## What is being asked
Whenever a line in the listing below holds the string "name", include it in the count. Say how many such lines there are and nothing more.

---

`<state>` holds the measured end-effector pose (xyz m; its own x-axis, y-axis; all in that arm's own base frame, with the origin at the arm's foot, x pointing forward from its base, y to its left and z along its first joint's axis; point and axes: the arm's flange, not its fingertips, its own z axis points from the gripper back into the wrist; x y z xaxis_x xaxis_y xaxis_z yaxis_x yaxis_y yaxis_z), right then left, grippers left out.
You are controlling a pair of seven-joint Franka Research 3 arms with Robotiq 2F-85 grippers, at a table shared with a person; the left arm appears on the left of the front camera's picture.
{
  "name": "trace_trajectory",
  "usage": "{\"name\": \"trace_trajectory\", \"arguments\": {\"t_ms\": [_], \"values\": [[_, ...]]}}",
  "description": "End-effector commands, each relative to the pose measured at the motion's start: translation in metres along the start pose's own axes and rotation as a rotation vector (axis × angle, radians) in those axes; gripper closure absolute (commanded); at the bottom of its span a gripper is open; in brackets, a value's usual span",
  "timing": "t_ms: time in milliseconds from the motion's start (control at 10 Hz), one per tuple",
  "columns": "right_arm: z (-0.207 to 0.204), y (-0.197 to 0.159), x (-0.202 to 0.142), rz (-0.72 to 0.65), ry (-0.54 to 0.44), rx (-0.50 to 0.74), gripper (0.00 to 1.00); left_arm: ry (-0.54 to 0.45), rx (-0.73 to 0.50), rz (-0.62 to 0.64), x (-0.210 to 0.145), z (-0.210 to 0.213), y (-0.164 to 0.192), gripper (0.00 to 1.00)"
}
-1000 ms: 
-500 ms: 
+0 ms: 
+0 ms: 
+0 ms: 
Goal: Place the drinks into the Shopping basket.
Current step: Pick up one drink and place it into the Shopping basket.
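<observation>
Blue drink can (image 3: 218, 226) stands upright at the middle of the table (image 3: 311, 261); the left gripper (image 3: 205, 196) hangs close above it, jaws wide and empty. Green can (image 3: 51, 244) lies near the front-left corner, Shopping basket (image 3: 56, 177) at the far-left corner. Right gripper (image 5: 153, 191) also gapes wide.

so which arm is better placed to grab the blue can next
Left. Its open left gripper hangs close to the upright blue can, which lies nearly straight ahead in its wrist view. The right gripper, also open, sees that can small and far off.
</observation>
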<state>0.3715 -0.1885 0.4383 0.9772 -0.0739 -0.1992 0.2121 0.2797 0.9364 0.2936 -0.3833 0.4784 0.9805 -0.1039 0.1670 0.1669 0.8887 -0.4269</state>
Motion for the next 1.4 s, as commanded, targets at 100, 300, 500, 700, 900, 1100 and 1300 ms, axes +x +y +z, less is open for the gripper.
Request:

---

## Problem solution
2